Analysis You wait for a bus for ages, and then two come along at once. Two data-transfer buses. Something like that.
Both OpenIO and Igneous have launched plug-on ARM server cards for storage drives: these single-board computers each snap onto a hard drive to form nano-servers that are organized into a grid of object storage nodes.
Igneous’s CEO Kiran Bhageshpur cryptically declares that “we have only half-announced the Igneous Data Service,” and leaves us humble hacks wondering what he is on about.
El Reg covered Igneous when it launched its service in October. There were two parts to Igneous’ concept: a subscription service to a managed on-premises storage array presented like a public cloud S3 API-accessed storage service; and the actual technology, with two 1U stateless x86 dataRouters (aka controllers) fronting a 4U dataBox containing 60 nano-servers (ARM server + 1Gbit/s Ethernet port + 3.5-inch disk drive).
Igneous was founded in 2013, with lots of Isilon experience in its seven founders’ backgrounds. It gained $3.1 million in seed funding that year, and received $23.6 million in an A-round in 2014. Two years later, it has announced initial hardware and software product availability.
At the Silicon Valley briefing, we had a chance to find out more about this object storage box.
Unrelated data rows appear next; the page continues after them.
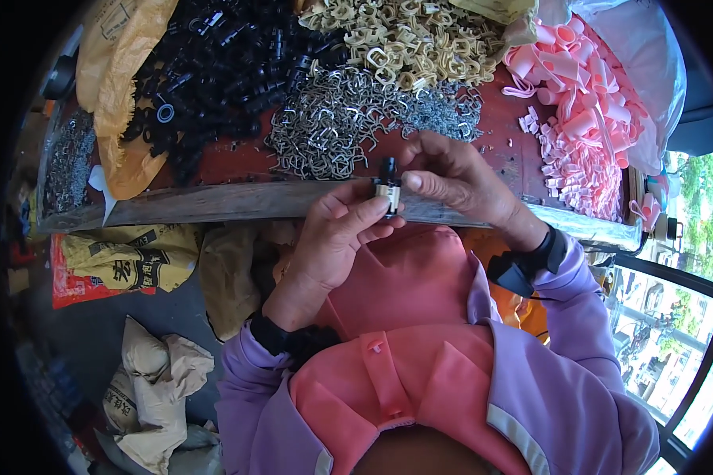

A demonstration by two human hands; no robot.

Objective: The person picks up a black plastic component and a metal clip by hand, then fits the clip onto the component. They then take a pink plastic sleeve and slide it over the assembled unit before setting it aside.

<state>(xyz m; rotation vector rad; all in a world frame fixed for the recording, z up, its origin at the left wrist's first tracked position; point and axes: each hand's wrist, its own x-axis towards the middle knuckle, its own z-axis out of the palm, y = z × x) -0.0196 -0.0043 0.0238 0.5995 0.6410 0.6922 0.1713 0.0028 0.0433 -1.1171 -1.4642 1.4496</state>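
Note:
My left hand (342, 226) pinches a small black cylindrical plastic part (389, 168) between thumb and fingers, just off the table's front edge. A beige clip-like piece (387, 191) sits around its middle, and the part stands nearly upright. My right hand (458, 180) is close on its right side, fingers curved and thumb tip near the beige piece. Between that thumb and forefinger there is a gap with nothing visible in it. Beyond both hands lie a pile of bent metal wire pieces (325, 127) and a heap of small silvery pieces (444, 111).
Black plastic parts (214, 71) cover the table's far left, beside an orange woven sack (119, 103). Beige clips (412, 39) are heaped at the back. Pink tubes and small pink pieces (582, 119) lie at right. The table's wooden edge (245, 203) runs below; sacks (158, 388) are on the floor.

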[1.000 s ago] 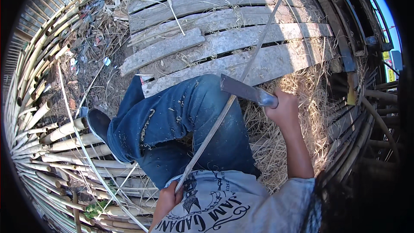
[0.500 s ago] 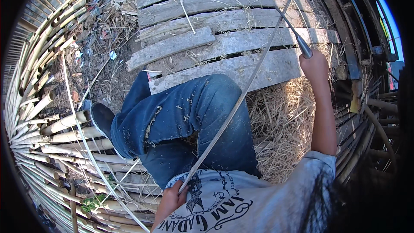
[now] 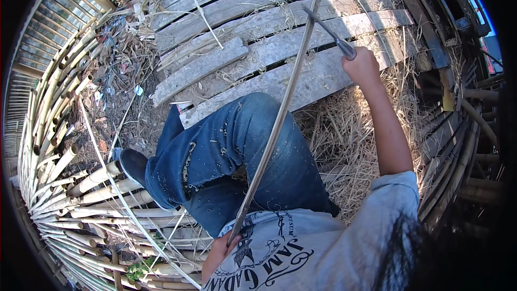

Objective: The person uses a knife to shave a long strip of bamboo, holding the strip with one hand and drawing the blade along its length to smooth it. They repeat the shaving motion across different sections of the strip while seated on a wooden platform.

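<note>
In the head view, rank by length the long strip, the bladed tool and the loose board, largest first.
1. Long strip, in the left hand
2. Loose board
3. Bladed tool, in the right hand

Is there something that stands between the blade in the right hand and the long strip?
Nothing visible does. The blade in the right hand crosses the upper part of the strip in this view; whether they touch, I cannot tell. The left hand grips the strip's lower part directly.
</note>
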Demonstrator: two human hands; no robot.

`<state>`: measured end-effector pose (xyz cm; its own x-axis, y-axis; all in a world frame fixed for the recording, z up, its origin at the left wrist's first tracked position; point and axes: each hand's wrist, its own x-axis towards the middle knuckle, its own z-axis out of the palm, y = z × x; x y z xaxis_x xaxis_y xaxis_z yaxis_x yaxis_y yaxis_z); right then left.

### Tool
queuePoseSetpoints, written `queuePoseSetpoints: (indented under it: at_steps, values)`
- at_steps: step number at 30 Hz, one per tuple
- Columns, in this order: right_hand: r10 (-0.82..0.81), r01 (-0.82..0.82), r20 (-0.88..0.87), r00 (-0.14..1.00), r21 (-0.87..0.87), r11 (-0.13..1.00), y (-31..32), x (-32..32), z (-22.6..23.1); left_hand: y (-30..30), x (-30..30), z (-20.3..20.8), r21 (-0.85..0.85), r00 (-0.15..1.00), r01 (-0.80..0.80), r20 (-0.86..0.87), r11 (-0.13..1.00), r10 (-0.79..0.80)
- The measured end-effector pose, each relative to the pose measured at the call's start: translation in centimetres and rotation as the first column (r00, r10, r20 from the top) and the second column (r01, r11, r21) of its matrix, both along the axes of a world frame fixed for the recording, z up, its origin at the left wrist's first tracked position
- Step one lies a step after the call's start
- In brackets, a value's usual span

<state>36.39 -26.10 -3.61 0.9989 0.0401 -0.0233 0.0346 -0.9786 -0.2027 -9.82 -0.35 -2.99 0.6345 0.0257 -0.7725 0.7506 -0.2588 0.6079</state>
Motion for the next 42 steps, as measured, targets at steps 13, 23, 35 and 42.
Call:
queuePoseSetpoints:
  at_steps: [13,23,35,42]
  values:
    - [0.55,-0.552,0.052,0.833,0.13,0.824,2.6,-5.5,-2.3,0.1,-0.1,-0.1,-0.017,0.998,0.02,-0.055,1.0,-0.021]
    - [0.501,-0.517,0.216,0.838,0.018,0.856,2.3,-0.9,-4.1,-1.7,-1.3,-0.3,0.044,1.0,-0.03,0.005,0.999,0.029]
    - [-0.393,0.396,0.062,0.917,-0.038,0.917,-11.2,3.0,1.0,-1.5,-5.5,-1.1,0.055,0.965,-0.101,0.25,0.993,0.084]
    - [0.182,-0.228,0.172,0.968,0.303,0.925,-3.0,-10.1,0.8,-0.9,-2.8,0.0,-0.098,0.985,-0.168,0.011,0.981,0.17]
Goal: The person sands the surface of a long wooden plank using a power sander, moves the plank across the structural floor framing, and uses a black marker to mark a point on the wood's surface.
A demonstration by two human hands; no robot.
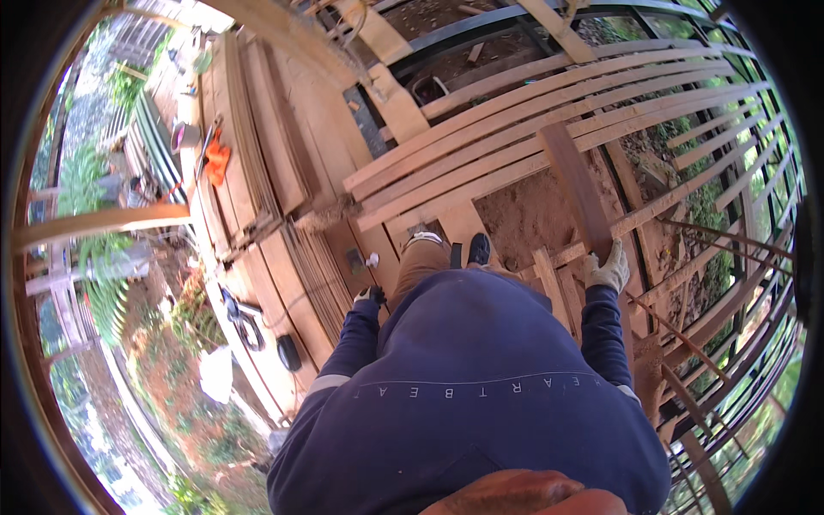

We’ll concentrate on the technology here and why it was developed the way it has been, rather than on the cloud-focussed subscription service.
Igenous CEO and cofounder Kiran Bhageshpur
The dataBox is a JBOND (just a bunch of networked drives), and Igneous says: “Each nano-server has its own ARM-based processor, memory, disk controller, redundant Ethernet controllers, and boot flash. In essence, every drive itself is a server that talks IPv6 over Ethernet. Nano-servers can simply fail in place.”
Each strap-on board has a 32-bit ARMv7 1GHz dual-ARM-Cortex-A9-core Marvell Armada 370 system-on-chip that includes two 1Gbps Ethernet ports and can talk SATA to the direct-attached 3.5-inch disk drive. That processor gives the card enough compute power to run Linux right up against the storage.
The JBOND has 212TB usable from 60 x 6TB drives organized in 2 x (20 + 8) erasure coded drive sets. The dataRouter, an original design manufacture from Intel, is responsible for the management and remote control of an Igneous deployment.
Two dataRouters are preferable for high availability, and dataRouter and dataBox scale independently. Igneous suggests that, with 4 dataBoxes (848TB), 3 x dataRouters are generally deployed and recommended, still offering an N+1 redundancy.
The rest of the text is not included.